Open dimitri-rusin opened 6 months ago
Maybe, switch from variance to 95% confidence interval.
tabular Q learning, PPO (with continuous lambda; let Nguyen know the PPO setting before running) dimensions 50, 500, 1.000 timesteps 1,000,000 gamma 0.9900, 0.9950, 0.9998 starting from uniformly sampled solution, good solution (with Rust evaluating starting from good solution)
Hypotheses:
Step 1: on different dimensions, Q learning Step 2: on good solution, Q learning Step 3: on different gamma, Q learning Step 4: on different dimensions, PPO Step 5: on good solution, PPO Step 6: on different gamma, PPO
Description of experiment add into Flask visualization
We have some results of PPO on an instance with dimensionality 80. So, it looks like PPO does not improve over time.
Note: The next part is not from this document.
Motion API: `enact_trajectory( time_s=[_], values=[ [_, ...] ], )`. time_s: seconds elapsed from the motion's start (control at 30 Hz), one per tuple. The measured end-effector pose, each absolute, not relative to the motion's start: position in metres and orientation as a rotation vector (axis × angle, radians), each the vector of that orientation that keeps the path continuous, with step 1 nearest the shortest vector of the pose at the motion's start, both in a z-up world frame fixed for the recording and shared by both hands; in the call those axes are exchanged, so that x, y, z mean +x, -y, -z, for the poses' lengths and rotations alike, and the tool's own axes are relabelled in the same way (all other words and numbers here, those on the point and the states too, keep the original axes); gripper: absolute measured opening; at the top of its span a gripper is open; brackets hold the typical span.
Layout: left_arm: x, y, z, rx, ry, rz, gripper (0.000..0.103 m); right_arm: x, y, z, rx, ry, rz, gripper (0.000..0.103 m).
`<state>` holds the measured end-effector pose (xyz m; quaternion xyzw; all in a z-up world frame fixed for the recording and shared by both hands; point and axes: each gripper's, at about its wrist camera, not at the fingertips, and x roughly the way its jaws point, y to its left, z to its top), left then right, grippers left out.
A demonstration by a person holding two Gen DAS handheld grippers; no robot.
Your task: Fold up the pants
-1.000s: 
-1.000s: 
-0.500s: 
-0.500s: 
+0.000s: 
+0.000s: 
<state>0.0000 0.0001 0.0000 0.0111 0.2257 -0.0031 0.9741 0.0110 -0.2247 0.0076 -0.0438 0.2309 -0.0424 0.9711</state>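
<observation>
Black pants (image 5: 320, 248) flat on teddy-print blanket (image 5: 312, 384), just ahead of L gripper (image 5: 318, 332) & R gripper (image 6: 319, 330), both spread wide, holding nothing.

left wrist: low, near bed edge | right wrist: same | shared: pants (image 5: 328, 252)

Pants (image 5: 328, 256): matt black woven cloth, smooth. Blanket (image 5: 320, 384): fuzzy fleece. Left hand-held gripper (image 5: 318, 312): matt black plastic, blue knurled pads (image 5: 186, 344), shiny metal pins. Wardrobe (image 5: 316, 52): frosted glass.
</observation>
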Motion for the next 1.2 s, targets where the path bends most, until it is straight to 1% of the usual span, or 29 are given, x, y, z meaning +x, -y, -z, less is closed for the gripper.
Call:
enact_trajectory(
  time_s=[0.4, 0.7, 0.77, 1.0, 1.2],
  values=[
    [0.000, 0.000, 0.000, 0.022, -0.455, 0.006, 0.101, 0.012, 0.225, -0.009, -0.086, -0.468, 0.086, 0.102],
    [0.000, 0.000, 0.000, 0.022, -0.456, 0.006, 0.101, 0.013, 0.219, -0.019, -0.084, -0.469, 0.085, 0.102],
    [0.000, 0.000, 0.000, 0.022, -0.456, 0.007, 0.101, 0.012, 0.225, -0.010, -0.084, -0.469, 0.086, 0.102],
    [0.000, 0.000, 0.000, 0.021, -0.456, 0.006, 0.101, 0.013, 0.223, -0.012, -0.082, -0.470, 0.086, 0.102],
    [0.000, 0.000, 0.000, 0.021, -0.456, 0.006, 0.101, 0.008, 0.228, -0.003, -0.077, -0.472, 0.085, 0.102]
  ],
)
But it starts off pretty close to the theory-derived policy.
All of the policies I checked that start at number of timesteps of about 40,000 are all assigning lambda = 1 to every fitness.
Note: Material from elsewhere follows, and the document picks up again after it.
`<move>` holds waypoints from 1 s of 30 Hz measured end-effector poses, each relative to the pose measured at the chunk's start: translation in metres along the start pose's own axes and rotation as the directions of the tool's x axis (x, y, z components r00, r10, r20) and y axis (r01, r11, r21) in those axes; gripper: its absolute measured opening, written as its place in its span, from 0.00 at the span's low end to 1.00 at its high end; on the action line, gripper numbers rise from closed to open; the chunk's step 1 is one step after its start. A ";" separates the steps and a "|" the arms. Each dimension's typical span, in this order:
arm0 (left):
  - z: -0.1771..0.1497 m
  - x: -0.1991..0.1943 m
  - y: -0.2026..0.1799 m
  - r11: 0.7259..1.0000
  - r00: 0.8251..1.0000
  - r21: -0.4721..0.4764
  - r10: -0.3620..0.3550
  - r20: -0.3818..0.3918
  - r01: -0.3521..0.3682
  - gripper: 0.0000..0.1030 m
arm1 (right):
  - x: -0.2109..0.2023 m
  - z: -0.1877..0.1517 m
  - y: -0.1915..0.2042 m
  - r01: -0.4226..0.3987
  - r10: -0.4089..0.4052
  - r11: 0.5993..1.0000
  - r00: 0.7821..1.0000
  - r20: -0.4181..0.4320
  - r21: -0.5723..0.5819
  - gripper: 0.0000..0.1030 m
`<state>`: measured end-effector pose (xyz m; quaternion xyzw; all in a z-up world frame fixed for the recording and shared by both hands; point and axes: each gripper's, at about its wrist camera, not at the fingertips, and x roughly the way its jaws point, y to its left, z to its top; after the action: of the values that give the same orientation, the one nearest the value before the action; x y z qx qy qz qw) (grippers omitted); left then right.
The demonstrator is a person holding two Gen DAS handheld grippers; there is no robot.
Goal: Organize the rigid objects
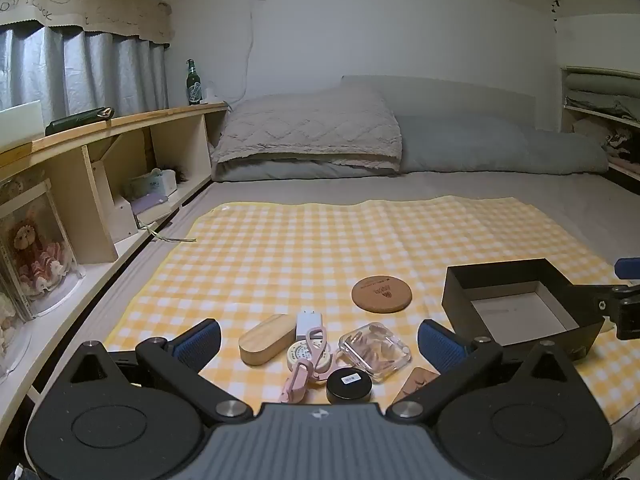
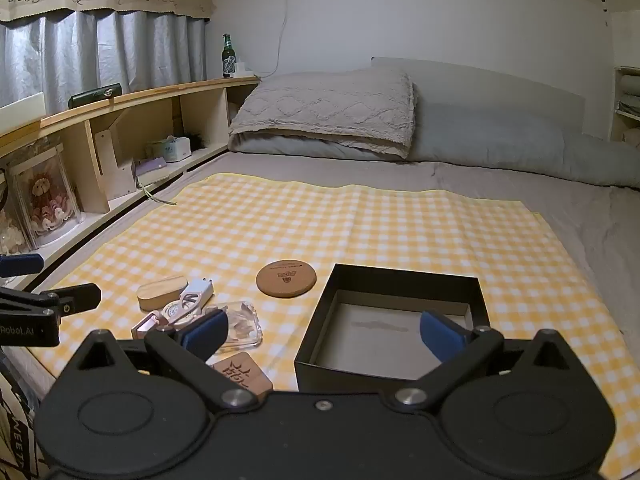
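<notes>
Both claws, left claw (image 1: 318, 342) and right claw (image 2: 324, 334), gape fully wide, gripping nothing. Beneath them, small clutter sits beside an empty black square cardboard box (image 2: 394, 280) on yellow checked cloth (image 2: 360, 224).

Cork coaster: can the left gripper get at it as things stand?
Probably yes. The cork coaster lies flat and alone on the checked cloth, apart from the cluttered pile. The left gripper is open, holding nothing, though it must pass over the pile.

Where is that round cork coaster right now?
The cork coaster lies flat on the yellow checked cloth, alone between the pile of small items and the open black box, on the box's left in both views.
</notes>
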<state>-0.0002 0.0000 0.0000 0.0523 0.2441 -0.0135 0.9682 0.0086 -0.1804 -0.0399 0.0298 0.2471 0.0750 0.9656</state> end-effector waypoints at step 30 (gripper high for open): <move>-0.001 0.002 -0.002 1.000 1.000 0.003 -0.007 -0.006 0.007 1.00 | -0.001 0.001 -0.003 -0.001 0.001 1.000 1.000 -0.008 0.013 1.00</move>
<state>0.0017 -0.0018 -0.0018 0.0529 0.2472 -0.0170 0.9674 0.0086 -0.1832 -0.0391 0.0357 0.2515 0.0740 0.9644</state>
This is done using this configuration:
model = PPO(
"MlpPolicy",
vec_env,
policy_kwargs={'net_arch': [256, 256], 'activation_fn': torch.nn.ReLU},
learning_rate=0.0003,
n_steps=2048,
batch_size=64,
n_epochs=10,
gamma=0.99,
gae_lambda=0.95,
vf_coef=0.5,
ent_coef=0.0,
clip_range=0.2,
verbose=1,
)
Nguyen, what are good configuration values to try instead of the above?